A Book of Hope and Dreams
By GIL TROY
THE CASE FOR DEMOCRACY
The Power of Freedom to Overcome Tyranny &
Terror
By Natan Sharansky with Ron Dermer
303 Pages. PublicAffairs. $26.95.
For a different
reading of The Case for Democracy, click
here.
Once
upon a time, liberals stood for liberty, the more the merrier, for people of
all shapes and sizes, throughout the world. When Americans debated entering
World War II, amid the chaotic reconstruction of Japan and Germany, American
liberals led the fight for freedom, trusting democracy’s transformative power.
For decades now, Natan Sharansky has embodied that democratic doctrine.

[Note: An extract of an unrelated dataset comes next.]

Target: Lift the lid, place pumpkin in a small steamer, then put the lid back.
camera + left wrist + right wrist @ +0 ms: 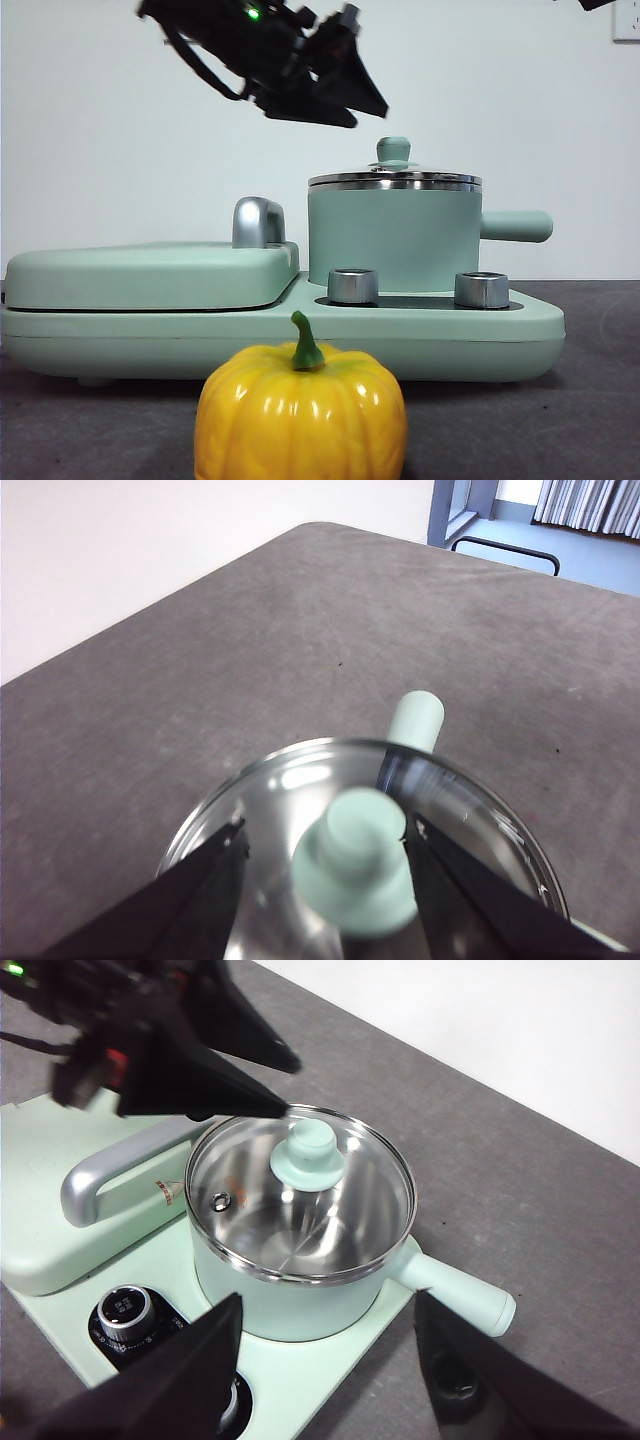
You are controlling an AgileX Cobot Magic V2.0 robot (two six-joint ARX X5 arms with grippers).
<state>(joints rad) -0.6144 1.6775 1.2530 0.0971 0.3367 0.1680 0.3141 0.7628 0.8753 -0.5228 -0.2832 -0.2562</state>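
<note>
Front view: the cooker (150, 330) spans the table, its steamer (392, 240) seated at the right with the handle at 3 o'clock. The pumpkin (300, 415) stands on the table at 6 o'clock, in front of the cooker. The lid (394, 178) covers the steamer; through the glass the pot looks bare steel inside. My left gripper (355, 100) hovers above the lid at 11 o'clock of its knob (357, 860), jaws apart, astride the knob. My right gripper (325, 1360) waits with jaws apart.
</note>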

With
impeccable, hard-earned credentials from the Soviet era as both dissident and
refusenik—demanding democracy for all while combating Communism’s particular
disdain for the Jew—Sharansky lived, and nearly died, for these principles.

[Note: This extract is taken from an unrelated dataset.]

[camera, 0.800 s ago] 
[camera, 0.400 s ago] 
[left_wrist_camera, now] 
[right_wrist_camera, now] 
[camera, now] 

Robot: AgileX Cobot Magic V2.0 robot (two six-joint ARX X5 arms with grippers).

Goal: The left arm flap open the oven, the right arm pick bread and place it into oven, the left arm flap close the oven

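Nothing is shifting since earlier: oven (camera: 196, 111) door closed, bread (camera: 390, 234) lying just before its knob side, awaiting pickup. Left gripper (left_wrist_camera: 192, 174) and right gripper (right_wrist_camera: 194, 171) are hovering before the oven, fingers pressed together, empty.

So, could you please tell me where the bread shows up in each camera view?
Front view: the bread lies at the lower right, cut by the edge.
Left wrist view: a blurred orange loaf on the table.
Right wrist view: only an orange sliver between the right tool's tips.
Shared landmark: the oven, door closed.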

After nine long years in prison, Sharanksy emerged triumphant as the little
bald guy with a giant soul who defied, and helped defeat, a monstrous
dictatorship.
With the clear-eyed, self-deprecating realism that saw him through the Soviet
gulag, Sharanky knew that, having achieved the status of world icon for freedom
in the late 1980s, there was nowhere to go but down, once he was actually free
and living in a democracy. But he never imagined that his commitment to this
vision—let alone his appreciation for the Jewish religion for which he fought—would
get him tagged as a “right winger” and demonized by many of his former fans,
especially in Israel.
In this bold, passionate, transcendent manifesto, Sharansky, Israel’s Minister for Jerusalem and
Diaspora Affairs, makes the case for democracy, freedom,
liberty, and “moral clarity,” which he invokes repeatedly. Crediting Ronald
Reagan’s democratic moralism, rather than Henry Kissinger’s amoral realism, for
undermining the Soviet Union, Sharansky argues that the same faith, and the
same pressure, must be applied to the Arab world today. Sharansky explains the
failure of the Oslo Peace Process—and his own consistent, controversial,
opposition to it—by insisting that no peace was or is possible as long as Palestinian
leaders deprive the Palestinian people of basic rights. Dictators thrive on war
while a culture of fear fosters terrorism, Sharansky explains, dumbfounded by
the cravenness and cynicism of those who should have known better. He chides
the late Israeli Prime Minister Yitzhak Rabin for relying on Yasir Arafat as
“our dictator” who could achieve what Israelis could not because, Rabin said,
Arafat the autocrat could govern “without a Supreme Court, without B’tselem [a human-rights organization]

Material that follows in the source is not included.